Seasonality
Seasonality is the pattern of predictable fluctuations in metrics or demand that occur at regular intervals, typically monthly or yearly. Seasonal patterns reflect holidays, seasons, events, or cyclical business activities.
Definition
Many businesses experience predictable seasonal patterns. Retail demand peaks before holidays; tax-related services see spikes in early spring; weather-dependent products spike in relevant seasons. Analytics identify seasonal patterns by comparing performance across equivalent time periods in different years. Seasonality is removed from data or accounted for when measuring trends and making forecasts.

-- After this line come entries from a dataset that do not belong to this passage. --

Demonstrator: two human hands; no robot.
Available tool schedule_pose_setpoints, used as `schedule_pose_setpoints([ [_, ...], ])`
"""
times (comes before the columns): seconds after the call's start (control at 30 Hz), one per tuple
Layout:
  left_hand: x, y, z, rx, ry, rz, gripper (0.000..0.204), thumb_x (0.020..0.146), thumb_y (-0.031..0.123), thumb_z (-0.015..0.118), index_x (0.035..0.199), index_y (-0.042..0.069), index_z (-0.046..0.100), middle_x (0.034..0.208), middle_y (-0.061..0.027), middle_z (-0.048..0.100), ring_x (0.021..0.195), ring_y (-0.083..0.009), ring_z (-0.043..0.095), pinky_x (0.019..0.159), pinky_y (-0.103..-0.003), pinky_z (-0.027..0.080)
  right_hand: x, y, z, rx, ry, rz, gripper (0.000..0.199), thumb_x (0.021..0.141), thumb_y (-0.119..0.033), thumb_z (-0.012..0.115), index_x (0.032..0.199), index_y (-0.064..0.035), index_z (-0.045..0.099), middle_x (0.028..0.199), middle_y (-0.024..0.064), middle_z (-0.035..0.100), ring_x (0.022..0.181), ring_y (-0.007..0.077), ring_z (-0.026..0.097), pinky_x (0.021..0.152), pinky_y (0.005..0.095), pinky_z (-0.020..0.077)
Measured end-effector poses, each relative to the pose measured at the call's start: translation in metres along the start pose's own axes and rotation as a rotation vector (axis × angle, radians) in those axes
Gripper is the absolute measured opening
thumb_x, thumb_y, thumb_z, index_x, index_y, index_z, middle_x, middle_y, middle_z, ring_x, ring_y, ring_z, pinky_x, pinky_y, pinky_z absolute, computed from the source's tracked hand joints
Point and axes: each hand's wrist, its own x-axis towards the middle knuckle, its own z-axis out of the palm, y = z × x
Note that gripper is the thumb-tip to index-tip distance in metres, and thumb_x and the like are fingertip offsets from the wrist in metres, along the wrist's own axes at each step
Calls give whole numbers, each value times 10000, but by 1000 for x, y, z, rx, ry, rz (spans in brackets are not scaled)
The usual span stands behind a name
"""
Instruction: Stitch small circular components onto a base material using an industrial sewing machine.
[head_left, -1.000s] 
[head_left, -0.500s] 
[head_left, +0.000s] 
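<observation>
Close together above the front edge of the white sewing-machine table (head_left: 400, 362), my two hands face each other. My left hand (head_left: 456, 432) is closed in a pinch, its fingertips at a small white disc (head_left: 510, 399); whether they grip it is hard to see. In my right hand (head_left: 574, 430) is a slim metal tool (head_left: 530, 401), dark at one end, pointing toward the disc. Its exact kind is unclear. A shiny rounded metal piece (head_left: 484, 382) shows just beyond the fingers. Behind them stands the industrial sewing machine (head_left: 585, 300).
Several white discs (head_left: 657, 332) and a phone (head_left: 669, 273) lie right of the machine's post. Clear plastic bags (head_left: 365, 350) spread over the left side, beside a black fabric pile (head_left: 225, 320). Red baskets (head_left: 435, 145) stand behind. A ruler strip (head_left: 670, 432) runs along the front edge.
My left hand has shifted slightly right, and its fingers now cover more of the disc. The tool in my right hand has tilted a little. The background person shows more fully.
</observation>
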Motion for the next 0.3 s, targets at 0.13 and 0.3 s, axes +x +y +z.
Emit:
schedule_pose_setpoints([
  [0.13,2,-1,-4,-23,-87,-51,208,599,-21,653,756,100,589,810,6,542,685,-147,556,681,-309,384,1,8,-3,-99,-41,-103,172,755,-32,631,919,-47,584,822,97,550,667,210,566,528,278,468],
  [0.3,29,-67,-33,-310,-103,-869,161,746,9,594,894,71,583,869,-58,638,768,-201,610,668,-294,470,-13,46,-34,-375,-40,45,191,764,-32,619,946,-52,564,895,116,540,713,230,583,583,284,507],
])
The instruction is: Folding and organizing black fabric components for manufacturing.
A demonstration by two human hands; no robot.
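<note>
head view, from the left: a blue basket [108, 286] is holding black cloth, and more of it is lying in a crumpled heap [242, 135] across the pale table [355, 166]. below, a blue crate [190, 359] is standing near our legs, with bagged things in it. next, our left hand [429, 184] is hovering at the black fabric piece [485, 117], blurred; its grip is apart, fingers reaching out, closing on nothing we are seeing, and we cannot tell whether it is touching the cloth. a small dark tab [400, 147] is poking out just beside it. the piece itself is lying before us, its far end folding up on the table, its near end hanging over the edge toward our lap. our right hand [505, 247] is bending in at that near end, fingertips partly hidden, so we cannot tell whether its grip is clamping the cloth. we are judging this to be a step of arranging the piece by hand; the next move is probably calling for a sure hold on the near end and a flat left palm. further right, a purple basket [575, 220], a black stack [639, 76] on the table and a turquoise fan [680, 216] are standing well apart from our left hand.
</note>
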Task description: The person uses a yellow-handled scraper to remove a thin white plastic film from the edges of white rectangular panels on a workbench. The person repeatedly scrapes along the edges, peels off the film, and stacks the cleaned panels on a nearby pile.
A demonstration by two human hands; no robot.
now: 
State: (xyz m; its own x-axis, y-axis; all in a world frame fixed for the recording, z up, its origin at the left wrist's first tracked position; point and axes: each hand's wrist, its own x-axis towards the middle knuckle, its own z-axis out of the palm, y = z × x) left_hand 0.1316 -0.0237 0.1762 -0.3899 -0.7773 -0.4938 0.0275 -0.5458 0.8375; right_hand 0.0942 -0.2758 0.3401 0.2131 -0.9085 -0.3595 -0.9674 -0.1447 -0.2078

Failure to account for seasonality leads to wrong conclusions. Growth in March might be attributed to a new marketing tactic when it actually results from seasonal demand. Forecasting and benchmarking must account for seasonal variations. Some businesses use seasonal indexes to normalize data and focus on underlying trend rather than predictable fluctuations.
Why it matters for AI visibility
AI-driven search patterns may exhibit seasonality. Some topics are asked more frequently to AI assistants during specific seasons or events. Content visibility in AI responses may fluctuate seasonally. Teams should decompose AI metrics into trend and seasonal components to detect actual changes in AI visibility versus expected seasonal fluctuations in query volume.